Romney offered none of this noisy religious piety. As he detailed the reasoning behind his decision, he delivered his carefully prepared remarks in a measured, deliberate manner, absent the bluster and bombast we so often hear in Congress.
Most of all, there were meaningful silences, which did more to express the significance of his religious commitments than any of the words he uttered. At first, the silences were subtle. For example, when Romney stated that he “swore an oath before God,” he set apart the words “before God” with short pauses that emphasized the sanctity of his promise.
And then there was the eloquence of the emotional, twelve-second silence, which appeared to take Romney himself by surprise.

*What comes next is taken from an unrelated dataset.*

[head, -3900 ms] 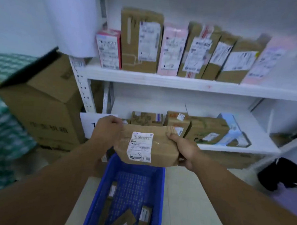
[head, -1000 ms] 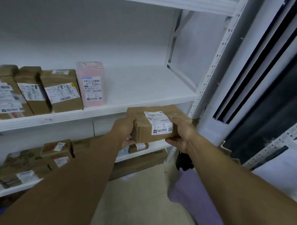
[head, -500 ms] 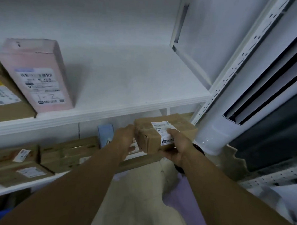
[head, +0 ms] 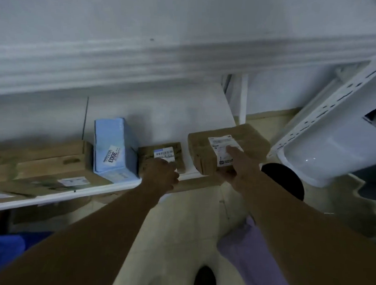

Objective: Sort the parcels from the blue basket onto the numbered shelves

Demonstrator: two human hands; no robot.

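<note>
The right hand (head: 235,166) holds a brown cardboard parcel (head: 225,148) at the right end of the lower shelf (head: 205,113), its grip clamped on the box: the thumb lies along the white shipping label (head: 222,150) on the near face and the other fingers curl beneath the bottom edge. The parcel sits at the shelf's front edge, overhanging it slightly; whether its underside already rests on the board cannot be told. The left hand (head: 163,173) is apart from that parcel and reaches to a smaller brown parcel (head: 160,155) that stands on the same shelf just to the left, fingers bent against its front below its barcode label; whether this grip is pinching the box or only touching it cannot be told. Left of the small parcel a light blue box (head: 111,145) stands upright, with a label reading 3003, and further left lie flat brown cartons (head: 41,166). The upper shelf (head: 121,59) crosses the top of the view, blurred. A corner of the blue basket (head: 3,248) shows at the lower left, near the floor. A perforated white shelf upright (head: 326,118) stands at the right.
</note>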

What caused this man—a senator and a former governor and presidential candidate known for his poise and polish—to become so unsettled? The sentences preceding his long silence—when he identified himself as a religious man and declared that his faith is at the core of his identity—offers important context for interpretation. As Romney took deep breaths and struggled to find his composure, these long twelve seconds appeared to be a moment when he truly understood—not just intellectually, but in his very body—the weight of his sacred oath, the responsibility of his religious convictions, and the higher authority to which he believes he must ultimately answer.
Chief Justice John Roberts presides over the impeachment trial of Donald Trump, January 16, 2020 (Source: United States Senate, via Wikimedia Commons)
Taking Religion Seriously
Not surprisingly, Romney’s decision to vote for conviction has made him the target of criticism from all sides. Shortly after the vote, President Trump tweeted a video that accused Romney of being a “Democrat secret asset,” while Donald Trump, Jr. called for Romney’s expulsion from the Republican party. Meanwhile, on the left, critics argued that Romney wasn’t acting with any special moral courage—voting to convict was what any decent person would do, they argued–and many pointed out that Romney, as a recently elected senator with several more years in his term, had little to lose.
Underlying many of these criticisms of Romney is the assumption that he voted to convict out of shrewd political calculation rather than religious belief or moral principle. Although Romney’s words and silences emphasized the centrality of his religious faith in his decision-making process, some observers remained skeptical—not simply of him, but of the idea that religion could actually be something that genuinely shapes people’s choices.
This suspicion of religion is not uncommon, as the religion scholar Kathryn Lofton recently argued in Modern American History. “Insofar as there is a prejudice,” she wrote, “it is about what religion is and how it—whatever it is—affects the lives of those who have it and speak of it.” She noted that political historians, much like observers of contemporary politics, tend to treat religion “as a problematic controlling influence” with a “covert political agenda.” Seeing religion as an epiphenomenal expression of political commitments, these scholars are unaware of their own biases and portray religion as “the rationale for mistaken political action” and “never a substantive practice.”
Decades from now, when American historians look back on this tumultuous week and analyze its long-term political consequences, they may very well view Romney’s decision to convict Trump as a “mistaken political action.” But if they truly consider Romney’s speech—not just by reading the text of his remarks, but by listening to it—they would find it hard to argue that religion is not a substantive practice. Through both his words—and most importantly, his silences—Romney revealed that his decision yesterday was not only political act, but also a profoundly religious one.